Goal of the exercise: Somewhere below, one line contains "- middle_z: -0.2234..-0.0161" and a later line contains "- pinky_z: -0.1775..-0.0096". Output those two lines and everything between them exactly, and nothing else.

*** Records for this exercise ***

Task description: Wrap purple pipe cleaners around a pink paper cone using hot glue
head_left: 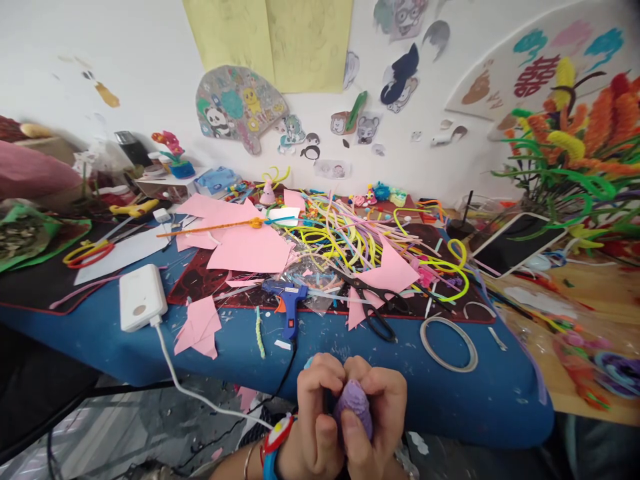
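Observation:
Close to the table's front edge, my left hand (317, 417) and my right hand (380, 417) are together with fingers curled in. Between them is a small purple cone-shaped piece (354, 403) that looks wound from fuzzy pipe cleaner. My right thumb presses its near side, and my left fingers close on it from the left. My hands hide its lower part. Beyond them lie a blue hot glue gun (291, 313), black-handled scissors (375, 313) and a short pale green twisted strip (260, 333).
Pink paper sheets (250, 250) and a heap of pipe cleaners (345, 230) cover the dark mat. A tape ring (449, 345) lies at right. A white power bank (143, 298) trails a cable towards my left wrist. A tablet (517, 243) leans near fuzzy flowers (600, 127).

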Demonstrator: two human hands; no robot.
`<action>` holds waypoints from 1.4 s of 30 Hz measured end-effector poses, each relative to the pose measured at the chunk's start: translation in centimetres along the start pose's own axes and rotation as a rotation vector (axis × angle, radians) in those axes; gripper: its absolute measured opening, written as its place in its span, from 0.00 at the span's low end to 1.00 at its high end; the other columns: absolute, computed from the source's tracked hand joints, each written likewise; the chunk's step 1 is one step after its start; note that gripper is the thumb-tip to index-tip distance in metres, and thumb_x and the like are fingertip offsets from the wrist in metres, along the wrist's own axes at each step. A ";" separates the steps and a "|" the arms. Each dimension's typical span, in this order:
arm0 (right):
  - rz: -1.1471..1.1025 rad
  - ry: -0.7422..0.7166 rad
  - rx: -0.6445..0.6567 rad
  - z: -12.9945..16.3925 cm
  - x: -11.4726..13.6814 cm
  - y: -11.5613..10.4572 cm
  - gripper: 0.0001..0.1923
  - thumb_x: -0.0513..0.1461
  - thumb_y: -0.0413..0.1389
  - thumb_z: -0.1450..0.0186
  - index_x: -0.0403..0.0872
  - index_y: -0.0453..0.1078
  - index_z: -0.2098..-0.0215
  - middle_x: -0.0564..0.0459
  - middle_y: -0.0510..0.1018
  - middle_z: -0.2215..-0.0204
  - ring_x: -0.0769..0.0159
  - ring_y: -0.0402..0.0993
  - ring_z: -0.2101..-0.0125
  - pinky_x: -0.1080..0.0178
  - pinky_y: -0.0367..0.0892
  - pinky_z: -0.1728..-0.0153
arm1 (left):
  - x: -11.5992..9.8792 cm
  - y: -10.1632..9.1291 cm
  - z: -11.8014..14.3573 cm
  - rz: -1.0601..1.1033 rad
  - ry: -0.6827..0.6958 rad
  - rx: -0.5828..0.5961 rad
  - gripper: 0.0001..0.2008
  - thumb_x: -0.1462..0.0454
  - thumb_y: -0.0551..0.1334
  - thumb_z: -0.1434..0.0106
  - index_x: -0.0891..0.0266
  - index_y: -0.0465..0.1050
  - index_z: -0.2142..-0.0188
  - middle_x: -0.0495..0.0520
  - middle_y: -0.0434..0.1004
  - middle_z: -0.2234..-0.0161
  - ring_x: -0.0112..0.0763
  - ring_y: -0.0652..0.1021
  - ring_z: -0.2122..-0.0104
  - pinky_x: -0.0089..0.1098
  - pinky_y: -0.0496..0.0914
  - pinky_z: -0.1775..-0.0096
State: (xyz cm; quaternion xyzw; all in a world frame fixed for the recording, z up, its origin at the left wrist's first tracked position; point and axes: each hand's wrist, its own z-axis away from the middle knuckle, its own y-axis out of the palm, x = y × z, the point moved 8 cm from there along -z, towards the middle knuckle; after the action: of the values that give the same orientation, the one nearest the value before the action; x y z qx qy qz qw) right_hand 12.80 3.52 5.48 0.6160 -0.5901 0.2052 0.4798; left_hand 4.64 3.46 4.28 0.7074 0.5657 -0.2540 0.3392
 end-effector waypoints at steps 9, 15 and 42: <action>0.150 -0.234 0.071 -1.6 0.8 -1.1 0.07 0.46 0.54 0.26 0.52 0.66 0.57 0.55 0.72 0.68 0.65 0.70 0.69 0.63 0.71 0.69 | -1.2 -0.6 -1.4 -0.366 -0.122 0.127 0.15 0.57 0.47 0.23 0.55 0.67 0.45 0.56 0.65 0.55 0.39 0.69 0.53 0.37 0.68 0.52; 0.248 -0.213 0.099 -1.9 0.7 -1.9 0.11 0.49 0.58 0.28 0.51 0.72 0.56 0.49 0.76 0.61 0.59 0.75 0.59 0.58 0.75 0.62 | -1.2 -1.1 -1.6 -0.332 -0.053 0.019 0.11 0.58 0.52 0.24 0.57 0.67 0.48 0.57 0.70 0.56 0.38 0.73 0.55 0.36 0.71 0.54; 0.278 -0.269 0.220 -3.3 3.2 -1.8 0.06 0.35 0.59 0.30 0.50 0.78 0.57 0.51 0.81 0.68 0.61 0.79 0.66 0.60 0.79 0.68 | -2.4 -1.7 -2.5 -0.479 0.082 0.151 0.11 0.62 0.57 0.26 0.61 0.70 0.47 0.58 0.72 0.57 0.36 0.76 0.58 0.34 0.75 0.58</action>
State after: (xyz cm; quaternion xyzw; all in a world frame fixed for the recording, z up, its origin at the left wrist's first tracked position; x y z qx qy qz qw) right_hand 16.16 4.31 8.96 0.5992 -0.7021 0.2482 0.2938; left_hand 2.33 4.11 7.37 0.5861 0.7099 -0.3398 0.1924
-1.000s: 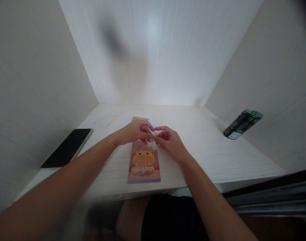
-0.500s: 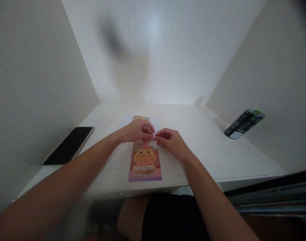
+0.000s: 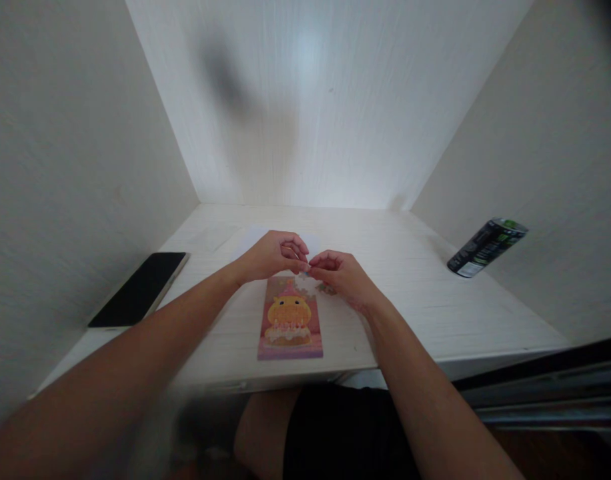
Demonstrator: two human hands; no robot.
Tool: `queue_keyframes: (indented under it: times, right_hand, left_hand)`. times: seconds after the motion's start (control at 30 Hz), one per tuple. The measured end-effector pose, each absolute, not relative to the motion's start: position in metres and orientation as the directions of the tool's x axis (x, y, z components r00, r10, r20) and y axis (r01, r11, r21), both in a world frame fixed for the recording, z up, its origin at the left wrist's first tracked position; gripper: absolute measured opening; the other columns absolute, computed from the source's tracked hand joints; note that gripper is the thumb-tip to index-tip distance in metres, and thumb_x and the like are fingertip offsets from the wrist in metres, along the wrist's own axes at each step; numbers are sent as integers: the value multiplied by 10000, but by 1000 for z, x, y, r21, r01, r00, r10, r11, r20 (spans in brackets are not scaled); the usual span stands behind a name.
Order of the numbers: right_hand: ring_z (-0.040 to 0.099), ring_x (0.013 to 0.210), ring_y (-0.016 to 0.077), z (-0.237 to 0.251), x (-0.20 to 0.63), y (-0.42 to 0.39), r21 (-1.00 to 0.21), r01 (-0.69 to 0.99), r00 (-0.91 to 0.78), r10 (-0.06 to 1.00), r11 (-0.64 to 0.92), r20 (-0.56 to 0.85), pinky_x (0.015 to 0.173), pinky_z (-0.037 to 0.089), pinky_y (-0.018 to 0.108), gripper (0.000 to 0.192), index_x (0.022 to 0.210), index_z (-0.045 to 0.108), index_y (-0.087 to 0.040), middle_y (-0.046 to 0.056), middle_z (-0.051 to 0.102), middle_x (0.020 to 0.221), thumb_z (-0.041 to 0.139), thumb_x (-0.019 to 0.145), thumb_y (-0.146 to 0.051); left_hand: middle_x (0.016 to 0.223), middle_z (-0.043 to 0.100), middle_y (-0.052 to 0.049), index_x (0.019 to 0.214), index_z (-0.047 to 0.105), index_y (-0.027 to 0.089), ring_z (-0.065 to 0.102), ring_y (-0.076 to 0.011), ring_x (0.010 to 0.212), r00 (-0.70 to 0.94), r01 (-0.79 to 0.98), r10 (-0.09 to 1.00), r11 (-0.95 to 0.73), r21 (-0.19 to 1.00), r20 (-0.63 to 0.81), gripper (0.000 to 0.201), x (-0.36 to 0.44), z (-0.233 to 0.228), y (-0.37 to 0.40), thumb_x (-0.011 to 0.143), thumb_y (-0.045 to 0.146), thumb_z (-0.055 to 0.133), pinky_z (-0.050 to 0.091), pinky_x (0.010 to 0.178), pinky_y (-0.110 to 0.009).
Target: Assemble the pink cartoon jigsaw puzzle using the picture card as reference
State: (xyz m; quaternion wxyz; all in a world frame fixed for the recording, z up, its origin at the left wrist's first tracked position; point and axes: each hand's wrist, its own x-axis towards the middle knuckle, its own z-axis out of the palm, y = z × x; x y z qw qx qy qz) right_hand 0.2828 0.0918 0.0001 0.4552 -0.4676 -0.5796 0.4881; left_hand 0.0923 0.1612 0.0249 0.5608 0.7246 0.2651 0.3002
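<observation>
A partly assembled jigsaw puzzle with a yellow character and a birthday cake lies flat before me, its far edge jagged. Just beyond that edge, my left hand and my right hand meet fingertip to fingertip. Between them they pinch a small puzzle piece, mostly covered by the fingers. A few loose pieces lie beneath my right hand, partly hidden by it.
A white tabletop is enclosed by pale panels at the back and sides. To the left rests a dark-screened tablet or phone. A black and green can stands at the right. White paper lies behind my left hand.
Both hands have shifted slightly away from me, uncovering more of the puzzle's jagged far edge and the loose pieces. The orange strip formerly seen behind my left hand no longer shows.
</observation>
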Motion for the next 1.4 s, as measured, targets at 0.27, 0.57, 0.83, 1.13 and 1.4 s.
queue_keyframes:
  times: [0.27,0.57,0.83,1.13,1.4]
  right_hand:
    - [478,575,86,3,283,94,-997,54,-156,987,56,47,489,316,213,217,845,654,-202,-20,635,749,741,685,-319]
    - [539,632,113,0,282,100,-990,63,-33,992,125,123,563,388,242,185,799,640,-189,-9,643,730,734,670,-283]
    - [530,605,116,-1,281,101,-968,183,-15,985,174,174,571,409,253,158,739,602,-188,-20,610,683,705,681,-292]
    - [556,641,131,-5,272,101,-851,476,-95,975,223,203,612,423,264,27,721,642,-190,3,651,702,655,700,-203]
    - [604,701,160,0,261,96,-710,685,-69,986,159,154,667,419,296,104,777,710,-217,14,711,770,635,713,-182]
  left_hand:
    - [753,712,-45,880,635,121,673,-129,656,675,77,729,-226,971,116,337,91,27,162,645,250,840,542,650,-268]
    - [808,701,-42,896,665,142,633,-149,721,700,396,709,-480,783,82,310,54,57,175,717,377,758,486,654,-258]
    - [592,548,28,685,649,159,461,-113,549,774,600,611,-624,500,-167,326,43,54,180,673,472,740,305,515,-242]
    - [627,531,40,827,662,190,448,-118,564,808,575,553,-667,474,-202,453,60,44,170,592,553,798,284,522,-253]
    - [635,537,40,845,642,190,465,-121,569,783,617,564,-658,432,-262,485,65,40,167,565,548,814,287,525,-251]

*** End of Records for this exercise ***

Result for this exercise:
  - middle_z: -0.2234..-0.0161
  - ring_x: -0.0112..0.0763
  - ring_y: -0.0652..0.1021
  - ring_z: -0.2122..-0.0104
  - pinky_x: -0.0089..0.1098
  - pinky_y: -0.0496..0.0914
  - pinky_z: -0.1775..-0.0096

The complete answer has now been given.